## Your assignment
Every line below is to be given again precisely; images are to be left out.

## Given information
——

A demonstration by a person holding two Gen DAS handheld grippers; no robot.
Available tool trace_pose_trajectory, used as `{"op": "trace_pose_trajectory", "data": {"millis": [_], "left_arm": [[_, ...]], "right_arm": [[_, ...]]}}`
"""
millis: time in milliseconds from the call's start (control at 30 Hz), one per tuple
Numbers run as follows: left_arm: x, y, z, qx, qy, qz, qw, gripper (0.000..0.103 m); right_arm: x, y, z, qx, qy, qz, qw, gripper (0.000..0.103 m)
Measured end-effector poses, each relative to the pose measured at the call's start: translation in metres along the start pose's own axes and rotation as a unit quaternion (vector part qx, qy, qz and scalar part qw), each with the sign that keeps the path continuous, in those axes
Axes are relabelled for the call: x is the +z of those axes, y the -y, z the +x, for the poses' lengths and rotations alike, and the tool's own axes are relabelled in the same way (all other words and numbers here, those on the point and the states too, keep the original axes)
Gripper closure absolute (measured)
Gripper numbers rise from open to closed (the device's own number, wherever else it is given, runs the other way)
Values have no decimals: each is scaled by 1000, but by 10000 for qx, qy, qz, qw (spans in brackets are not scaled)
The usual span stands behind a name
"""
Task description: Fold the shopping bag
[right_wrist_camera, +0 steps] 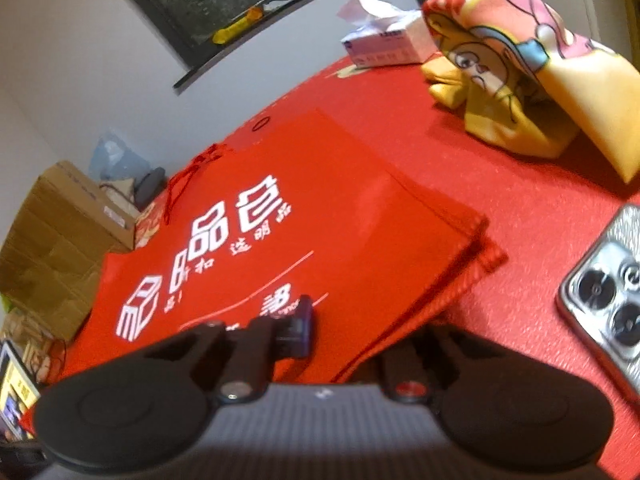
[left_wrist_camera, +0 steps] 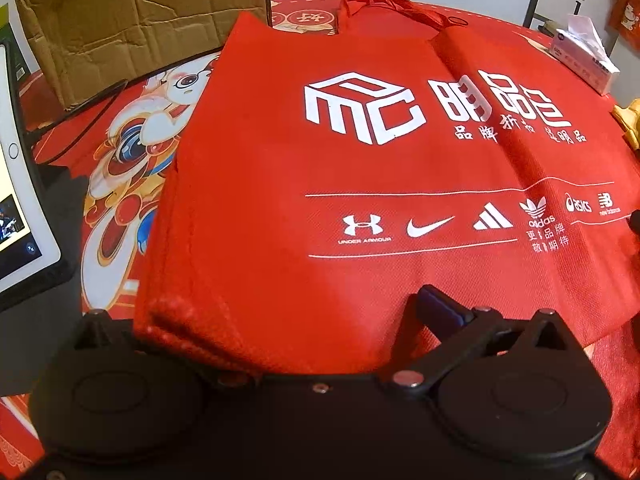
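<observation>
A red non-woven shopping bag (left_wrist_camera: 360,168) with white logos lies flat on the red printed tablecloth (left_wrist_camera: 120,184), its handles (left_wrist_camera: 380,4) at the far end. My left gripper (left_wrist_camera: 360,312) is at the bag's near edge. One finger (left_wrist_camera: 436,308) rests on top of the fabric, and the other is hidden under the bunched edge. In the right wrist view the same bag (right_wrist_camera: 320,208) shows its layered corner. My right gripper (right_wrist_camera: 340,332) pinches that edge, one finger (right_wrist_camera: 296,328) on top and the other hidden beneath the fabric.
A cardboard box (left_wrist_camera: 140,20) and a tablet (left_wrist_camera: 16,200) with a black cable (left_wrist_camera: 80,112) stand to the left. A tissue box (right_wrist_camera: 384,40) and a yellow cartoon-print cloth bag (right_wrist_camera: 520,80) sit at the far right. A phone (right_wrist_camera: 608,300) lies by the right gripper.
</observation>
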State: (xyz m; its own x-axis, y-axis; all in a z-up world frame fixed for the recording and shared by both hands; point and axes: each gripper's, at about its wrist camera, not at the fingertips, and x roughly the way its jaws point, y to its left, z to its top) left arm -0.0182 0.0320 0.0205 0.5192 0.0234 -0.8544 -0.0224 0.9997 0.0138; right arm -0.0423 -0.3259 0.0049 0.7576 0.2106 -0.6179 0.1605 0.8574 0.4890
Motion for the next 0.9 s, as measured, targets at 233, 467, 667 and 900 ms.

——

## Reply
A demonstration by a person holding two Gen DAS handheld grippers; no robot.
Available tool trace_pose_trajectory, used as `{"op": "trace_pose_trajectory", "data": {"millis": [_], "left_arm": [[_, ...]], "right_arm": [[_, ...]]}}`
"""
millis: time in milliseconds from the call's start (control at 30 Hz), one per tuple
Numbers run as follows: left_arm: x, y, z, qx, qy, qz, qw, gripper (0.000..0.103 m); right_arm: x, y, z, qx, qy, qz, qw, gripper (0.000..0.103 m)
Measured end-effector poses, each relative to the pose measured at the call's start: translation in metres along the start pose's own axes and rotation as a unit quaternion (vector part qx, qy, qz and scalar part qw), each with the sign that keeps the path continuous, in those axes
Axes are relabelled for the call: x is the +z of those axes, y the -y, z the +x, for the poses' lengths and rotations alike, and the tool's own axes are relabelled in the same way (all other words and numbers here, those on the point and the states too, keep the original axes)
Gripper closure absolute (measured)
Gripper numbers rise from open to closed (the device's own number, wherever else it is given, runs the other way)
Values have no decimals: each is scaled by 1000, but by 10000 for qx, qy, qz, qw (spans in brackets are not scaled)
The usual span stands behind a name
"""
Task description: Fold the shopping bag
[right_wrist_camera, +0 steps] 
[left_wrist_camera, +0 steps] 
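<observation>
A red non-woven shopping bag (left_wrist_camera: 360,168) with white logos lies flat on the red printed tablecloth (left_wrist_camera: 120,184), its handles (left_wrist_camera: 380,4) at the far end. My left gripper (left_wrist_camera: 360,312) is at the bag's near edge. One finger (left_wrist_camera: 436,308) rests on top of the fabric, and the other is hidden under the bunched edge. In the right wrist view the same bag (right_wrist_camera: 320,208) shows its layered corner. My right gripper (right_wrist_camera: 340,332) pinches that edge, one finger (right_wrist_camera: 296,328) on top and the other hidden beneath the fabric.
A cardboard box (left_wrist_camera: 140,20) and a tablet (left_wrist_camera: 16,200) with a black cable (left_wrist_camera: 80,112) stand to the left. A tissue box (right_wrist_camera: 384,40) and a yellow cartoon-print cloth bag (right_wrist_camera: 520,80) sit at the far right. A phone (right_wrist_camera: 608,300) lies by the right gripper.
</observation>
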State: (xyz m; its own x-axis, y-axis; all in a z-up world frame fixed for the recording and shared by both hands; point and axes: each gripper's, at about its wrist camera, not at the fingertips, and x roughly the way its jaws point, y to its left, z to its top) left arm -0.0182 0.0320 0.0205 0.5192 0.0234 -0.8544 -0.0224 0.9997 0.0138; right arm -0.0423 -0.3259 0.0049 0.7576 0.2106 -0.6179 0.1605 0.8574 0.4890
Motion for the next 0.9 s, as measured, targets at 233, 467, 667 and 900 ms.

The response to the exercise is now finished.